Servizio, umiltà, obbedienza: il coraggio del One Team

La Route nazionale è finita e la città delle tende è svanita senza lasciar traccia. Questo è stato possibile in gran parte grazie al contributo dei capi del One Team. Abbiamo intervistato Donatella Mela, responsabile, e Alessandro Costanzo, vice responsabile del One Team.

Per far vivere una città serve un piccolo esercito, quali sono i numeri del One Team?

I capi iscritti erano circa 1000 e il quattro agosto ne sono arrivati poco più di 800. Sapevamo che dopo la cerimonia di chiusura, quindi dopo il dieci agosto, saremmo rimasti 197, ma siamo circa 155. Nonostante i numeri siano inferiori alle aspettative, il risultato è esattamente quello atteso.

Per quante ore hanno lavorato i capi volontari?

Finché il loro numero è stato sufficiente, abbiamo mantenuto i turni di otto ore di lavoro e otto ore di riposo. Da quando il numero di capi si è così ridotto, i turni si sono allungati a nove, dieci ore; qualche volta qualcuno ha dovuto coprire anche il turno di altri, raddoppiando il proprio. Noi, essendo fuori turno, abbiamo lavorato spesso fino a 20 ore di seguito.

Come ci si sente a chiedere ad un capo, che ha lavorato duramente fino a poco prima, di coprire un altro turno?

Non è complicato chiedere uno sforzo, se il lavoro da fare è necessario per la buona riuscita del campo. È molto complicato chiedere a qualcuno di faticare per un bisogno poco chiaro o confuso. Purtroppo può succedere, principalmente per problemi di comunicazione, che venga richiesto un intervento d’emergenza, quindi si debbano impegnare immediatamente alcuni capi, per un problema che, se fosse stato analizzato meglio, si sarebbe potuto risolvere facilmente. Questo è capitato spesso nel rapporto con le autorità civili.

Quanto, del lavoro fatto qui a San Rossore, è stato svolto da esterni e quanto dai capi del One Team?

Ad esclusione del montaggio e smontaggio degli impianti e dei tendoni, che, per motivi di sicurezza, viene effettuato da ditte specializzate, tutto il necessario alla sussistenza della città delle tende è stato svolto dai capi del One Team: dalla raccolta della spazzatura alla distribuzione dei pasti.

Dopo aver passato questi giorni a organizzare il lavoro dei volontari, avete un messaggio per loro?

Hanno dimostrato di volere molto bene all’Associazione e ai ragazzi, di credere nel progetto educativo dell’Agesci, con i fatti e più che con le parole. Marilina Laforgia, presidente dell’Agesci, mi ha detto: “li tratti come se fossero i tuoi figli”. Credo che sia una bella metafora. Io mi sono dedicata al One Team con cura; i volontari hanno accolto quest’attenzione e l’hanno trasferita sul campo.

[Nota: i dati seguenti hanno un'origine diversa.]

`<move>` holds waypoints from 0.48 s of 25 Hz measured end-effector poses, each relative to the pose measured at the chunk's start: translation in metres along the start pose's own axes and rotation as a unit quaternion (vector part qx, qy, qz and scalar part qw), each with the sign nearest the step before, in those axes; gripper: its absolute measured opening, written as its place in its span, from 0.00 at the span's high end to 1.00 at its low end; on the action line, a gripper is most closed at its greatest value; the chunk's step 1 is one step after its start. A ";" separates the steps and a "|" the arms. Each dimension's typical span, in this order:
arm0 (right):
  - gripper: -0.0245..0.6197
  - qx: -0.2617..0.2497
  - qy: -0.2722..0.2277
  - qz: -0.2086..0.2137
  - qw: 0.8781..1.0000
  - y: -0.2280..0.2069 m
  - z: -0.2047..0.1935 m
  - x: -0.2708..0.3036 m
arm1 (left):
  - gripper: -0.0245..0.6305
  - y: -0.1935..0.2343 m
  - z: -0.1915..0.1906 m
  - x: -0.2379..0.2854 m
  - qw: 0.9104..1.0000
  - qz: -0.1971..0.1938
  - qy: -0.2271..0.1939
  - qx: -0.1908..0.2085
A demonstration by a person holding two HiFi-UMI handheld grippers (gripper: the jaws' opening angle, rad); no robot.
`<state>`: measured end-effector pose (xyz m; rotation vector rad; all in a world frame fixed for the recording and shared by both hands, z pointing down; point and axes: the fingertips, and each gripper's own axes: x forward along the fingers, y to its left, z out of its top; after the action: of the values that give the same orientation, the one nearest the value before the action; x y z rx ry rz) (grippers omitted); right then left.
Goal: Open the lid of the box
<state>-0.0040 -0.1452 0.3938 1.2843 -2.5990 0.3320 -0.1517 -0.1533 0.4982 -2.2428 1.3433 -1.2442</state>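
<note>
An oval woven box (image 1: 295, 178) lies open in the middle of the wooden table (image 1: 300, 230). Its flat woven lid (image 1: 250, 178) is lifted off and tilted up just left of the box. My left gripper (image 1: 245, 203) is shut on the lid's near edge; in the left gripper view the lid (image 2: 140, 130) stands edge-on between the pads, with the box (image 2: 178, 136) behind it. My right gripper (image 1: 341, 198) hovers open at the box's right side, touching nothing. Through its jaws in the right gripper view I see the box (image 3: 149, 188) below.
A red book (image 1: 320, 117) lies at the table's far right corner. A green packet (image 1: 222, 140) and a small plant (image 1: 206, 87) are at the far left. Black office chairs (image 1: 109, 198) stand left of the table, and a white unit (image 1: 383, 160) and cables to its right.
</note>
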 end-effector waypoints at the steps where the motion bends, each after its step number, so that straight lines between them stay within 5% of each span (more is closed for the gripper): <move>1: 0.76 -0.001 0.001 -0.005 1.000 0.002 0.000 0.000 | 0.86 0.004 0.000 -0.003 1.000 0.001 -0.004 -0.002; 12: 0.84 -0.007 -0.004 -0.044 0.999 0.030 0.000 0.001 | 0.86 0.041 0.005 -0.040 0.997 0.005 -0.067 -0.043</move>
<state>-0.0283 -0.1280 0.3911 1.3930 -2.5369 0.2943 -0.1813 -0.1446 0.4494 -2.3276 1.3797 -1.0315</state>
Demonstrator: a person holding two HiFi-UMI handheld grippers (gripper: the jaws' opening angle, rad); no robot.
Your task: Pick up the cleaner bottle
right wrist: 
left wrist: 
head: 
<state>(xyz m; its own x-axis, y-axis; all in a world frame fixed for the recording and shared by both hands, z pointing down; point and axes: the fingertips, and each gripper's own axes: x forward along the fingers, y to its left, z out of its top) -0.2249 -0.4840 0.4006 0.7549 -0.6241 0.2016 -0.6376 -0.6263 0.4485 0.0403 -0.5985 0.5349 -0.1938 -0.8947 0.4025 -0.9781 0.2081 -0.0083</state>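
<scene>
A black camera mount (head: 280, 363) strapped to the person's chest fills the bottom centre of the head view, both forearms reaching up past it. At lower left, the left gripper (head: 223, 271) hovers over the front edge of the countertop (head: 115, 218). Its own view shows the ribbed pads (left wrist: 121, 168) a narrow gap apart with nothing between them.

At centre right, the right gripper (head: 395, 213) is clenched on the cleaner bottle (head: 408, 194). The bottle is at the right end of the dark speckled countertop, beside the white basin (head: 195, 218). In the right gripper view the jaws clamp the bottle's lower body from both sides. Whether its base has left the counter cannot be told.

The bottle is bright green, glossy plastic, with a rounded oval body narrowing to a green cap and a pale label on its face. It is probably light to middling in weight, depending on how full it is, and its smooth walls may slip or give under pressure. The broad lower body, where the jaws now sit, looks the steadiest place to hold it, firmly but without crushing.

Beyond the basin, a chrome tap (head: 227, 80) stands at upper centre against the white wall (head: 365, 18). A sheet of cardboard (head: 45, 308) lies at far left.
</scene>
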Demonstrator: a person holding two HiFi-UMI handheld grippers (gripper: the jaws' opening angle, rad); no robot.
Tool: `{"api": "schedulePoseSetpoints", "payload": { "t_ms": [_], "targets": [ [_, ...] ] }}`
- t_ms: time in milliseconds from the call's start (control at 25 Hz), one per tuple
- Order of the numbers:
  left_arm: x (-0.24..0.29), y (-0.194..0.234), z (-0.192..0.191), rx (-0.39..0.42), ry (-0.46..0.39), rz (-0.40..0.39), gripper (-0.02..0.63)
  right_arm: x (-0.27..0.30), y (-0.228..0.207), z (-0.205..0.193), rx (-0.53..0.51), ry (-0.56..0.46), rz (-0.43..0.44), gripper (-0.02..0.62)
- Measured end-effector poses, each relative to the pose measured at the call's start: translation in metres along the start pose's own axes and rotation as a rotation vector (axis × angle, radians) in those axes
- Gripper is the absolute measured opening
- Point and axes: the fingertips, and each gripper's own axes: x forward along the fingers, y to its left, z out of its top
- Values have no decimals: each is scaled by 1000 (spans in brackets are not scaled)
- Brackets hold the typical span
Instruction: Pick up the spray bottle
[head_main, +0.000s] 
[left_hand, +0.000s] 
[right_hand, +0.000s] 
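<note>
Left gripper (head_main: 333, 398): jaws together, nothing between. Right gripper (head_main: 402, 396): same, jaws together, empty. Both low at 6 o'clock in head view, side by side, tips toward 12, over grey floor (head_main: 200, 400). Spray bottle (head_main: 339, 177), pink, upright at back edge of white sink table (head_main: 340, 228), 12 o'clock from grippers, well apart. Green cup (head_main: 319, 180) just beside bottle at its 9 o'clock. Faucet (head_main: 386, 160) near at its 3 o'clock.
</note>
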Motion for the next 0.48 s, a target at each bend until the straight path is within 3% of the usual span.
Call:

Centinaia di capi, arrivati da tutta Italia, in pochi giorni si sono trasformati in una “macchina da guerra” continuamente al lavoro. Dove sta il segreto?

Credo stia nella fatica condivisa, che non ci ha lasciato nemmeno il tempo di capire la grandezza di quello che stavamo facendo. Ha trasformato un numeroso gruppo di persone da risorse umane a comunità.

Il coraggio per il One Team?

Per noi il coraggio si declina in servizio, umiltà e obbedienza e, soprattutto, flessibilità: quando si ha a che fare con questi numeri, la capacità di adattamento è un imperativo categorico.